Stay tuned to see where the worms wind up.








Monday, February 23, 2009

Sunshine, chainsaws and Rot at Rose Villa



We've had absolutely wonderful weather the last few weeks here at Rose Villa. Sunshine, warm days with cool nights. Hopefully the last few mornings of frost, I have gotten real tired of scraping frost off my car windshield in the morning!

The garden plots I am getting ready for planting are finally ready for planting, just have to wait till time to start popping seeds into the beds. It took longer then I had figured to dig compost into the beds and create raised rows and put newspaper and straw on the pathways. It's called no-till vegetable gardening. Which at this point I find rather a humorous choice of words. Between spreading compost by shovel and wheelbarrow, digging it up into raised beds, putting down newspaper and straw and then wheelbarrowing and shoveling more compost onto the raised rows I've spent a good long time with a shovel in my hands. Here's before and after photos of the same bed, just a different angle.














But it's done now and the first thing I will be planting are the strawberry starts I got from a nursery down the valley about a week ago. I'm thinking I will need at least twice the starts as I first purchased which was 25, so that will give me a chance to get something different. I'm trying to get at least two whole rows of ever bearing strawberries going so we can have lots and lots of berries as time goes on.

Otherwise, I'm starting to hang out at seed displays at the local garden centers, it's amazing to me how many different kinds of beans, lettuce, corn and etc there are, how I am going to decided what to get and what to plant is still a guessing game. I'm leaning toward fast maturing veggies and veggies that can be companion planted together. Things like onions in with the strawberries, at least until the berries start to take over the row.

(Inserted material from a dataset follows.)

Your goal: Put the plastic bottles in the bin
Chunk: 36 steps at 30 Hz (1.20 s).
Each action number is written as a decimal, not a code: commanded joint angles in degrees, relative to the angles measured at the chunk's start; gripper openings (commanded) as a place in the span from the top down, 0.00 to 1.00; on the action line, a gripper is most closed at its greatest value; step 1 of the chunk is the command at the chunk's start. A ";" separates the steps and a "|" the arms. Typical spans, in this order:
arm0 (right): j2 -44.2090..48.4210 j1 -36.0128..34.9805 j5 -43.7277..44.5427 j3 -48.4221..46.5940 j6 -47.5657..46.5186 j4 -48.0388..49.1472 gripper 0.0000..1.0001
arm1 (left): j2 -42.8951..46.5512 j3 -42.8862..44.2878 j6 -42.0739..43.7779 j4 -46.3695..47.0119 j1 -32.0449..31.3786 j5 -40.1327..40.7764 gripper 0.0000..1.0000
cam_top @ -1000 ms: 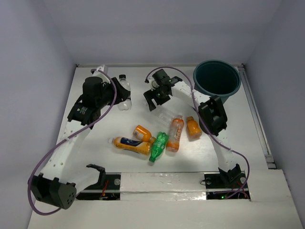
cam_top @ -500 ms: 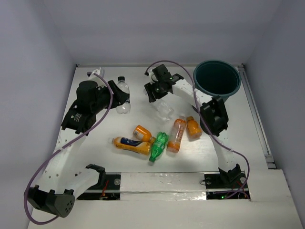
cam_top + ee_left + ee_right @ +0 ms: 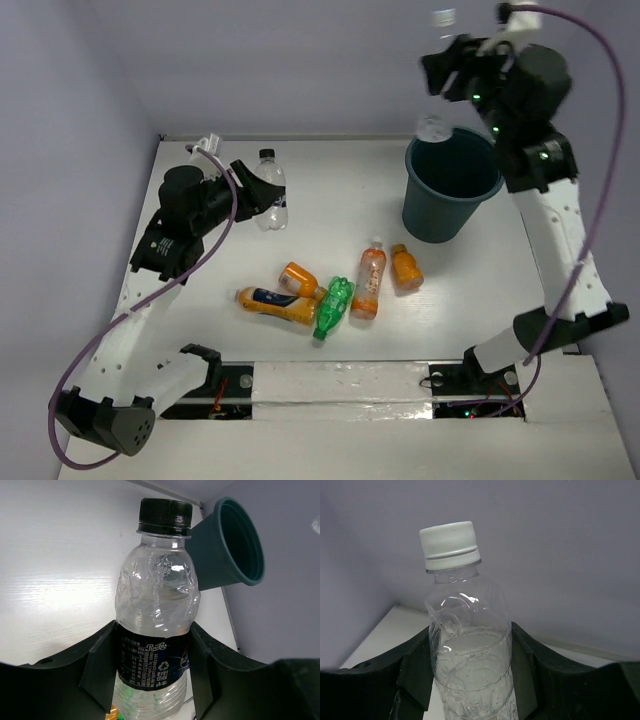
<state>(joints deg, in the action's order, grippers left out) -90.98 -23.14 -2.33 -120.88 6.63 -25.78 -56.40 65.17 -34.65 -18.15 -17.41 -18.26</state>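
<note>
High over the far right corner, the right claw (image 3: 470, 680) is clamped on a clear, crinkled, white-capped bottle (image 3: 467, 630), held up near the round, tapering teal bin (image 3: 440, 215) with its rolled rim. The left claw (image 3: 152, 672) grips a dented clear black-capped bottle (image 3: 155, 595) with a dark label, well left of the bin. Four smooth orange bottles (image 3: 369, 280) and a ribbed green bottle (image 3: 333, 306) lie on the white counter (image 3: 330, 180).

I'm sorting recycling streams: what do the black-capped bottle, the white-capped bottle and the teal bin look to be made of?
The black-capped bottle: thin clear glossy plastic, probably PET; the wall is see-through and dented. The white-capped bottle: seemingly the same clear plastic, creased, with bright highlights. The bin: opaque teal moulded plastic, dull sheen, rolled rim.
</note>
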 commanded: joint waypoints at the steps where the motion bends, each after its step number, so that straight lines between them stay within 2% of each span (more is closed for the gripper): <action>1: 3.25 6.24 7.94 8.60 3.73 3.27 0.55 | 0.16 2.50 -1.99 7.07 -1.92 -1.25 0.83; 6: 8.27 14.86 13.90 17.51 7.60 9.87 0.54 | -3.27 7.60 -2.17 8.48 -8.95 1.99 0.83; 12: 6.61 18.47 18.85 23.49 8.13 14.87 0.52 | -9.33 15.85 -0.94 9.01 -16.42 6.48 0.83; 17: 4.15 19.80 19.47 26.57 8.48 16.03 0.50 | -12.50 19.46 -0.15 9.54 -19.06 7.80 0.83; 20: 3.44 20.32 19.20 27.54 9.10 14.89 0.42 | -15.13 21.48 0.02 10.06 -21.25 8.68 0.84; 21: 3.70 20.32 19.12 27.80 10.14 14.79 0.28 | -15.75 22.02 0.20 10.50 -21.87 9.29 0.84; 24: 5.54 20.32 17.72 29.47 11.64 14.71 0.02 | -19.18 24.82 0.99 11.64 -23.20 9.91 0.84; 30: 12.38 20.32 14.90 28.60 13.58 11.37 0.01 | -28.66 34.31 3.45 13.49 -25.83 10.61 0.85; 31: 13.88 20.32 14.81 28.86 14.28 10.84 0.06 | -31.29 35.72 3.54 13.84 -26.36 10.61 0.85; 32: 15.64 20.32 14.46 30.34 14.81 10.49 0.17 | -32.79 38.34 3.89 14.19 -26.36 10.70 0.85; 33: 17.66 20.32 13.33 31.74 15.51 10.40 0.36 | -34.20 39.76 3.98 14.98 -27.14 10.88 0.85; 34: 22.29 20.32 12.79 33.32 17.69 10.49 0.81 | -37.35 41.43 3.98 15.25 -27.85 10.97 0.86; 35: 24.95 20.32 12.26 35.17 19.02 10.84 0.94 | -39.12 45.01 4.15 15.51 -27.85 10.97 0.86; 36: 27.58 20.32 11.04 39.97 21.12 11.45 1.00 | -40.79 46.96 4.59 15.86 -28.72 11.23 0.86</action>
<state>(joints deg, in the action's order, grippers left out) -71.85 -3.05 11.51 -86.59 22.22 -16.16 -94.54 105.47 -31.94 -7.33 -44.45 -7.75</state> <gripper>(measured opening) 0.095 0.455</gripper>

Which shouldn't happen till next year.

Another project that is getting started is the cedar split rail fence going into the English Meadow. I will be planting and espaliering 9 fruit trees on this fence. I know that this year I cant expect a very large fruit crop, but by next year and the year after we should be able to harvest a goodly selection and quantity of apples, pears, and plums from this fence row.

The big news from Rose Villa however is what's been going on in the front entrance area. We have had three full sized Douglas Fir trees and a medium Blue Spruce tree in the front circle lawn area since before the Villa was built, back in 1959. The firs were between 3 and 4 feet in diameter at the base, unfortunately they have been battling a root rot disease for at least the last 10 years. After several treatments for this disease we came to the decision that the trees were not savable and needed to be cut down before they fell down. So after some rather spectacular work by the tree climbers who cut the trees down and several days of brutally hard







work by the grounds crew splitting the wood into firewood the trees are gone. Here's before and after photos of the front area from the side, I think it appropriate that it's raining in the after photo.
Only stumps and mounds of sawdust left now. And what stumps, they all showed signs of rot but this one was particularly spectacular. That's all punky wood in the center of the stump and it went at least 20 up the center of the tree.









So now we have around 10 cords of firewood curing down in an empty garage and the entire front entrance looking, well, pretty bare and unlovely. Now it's up to the Grounds boss to re landscape the front area and make it look good again. I'm thinking this will be a dramatic change from what's out there now and what was there before the trees came down. Something to look forward to for sure.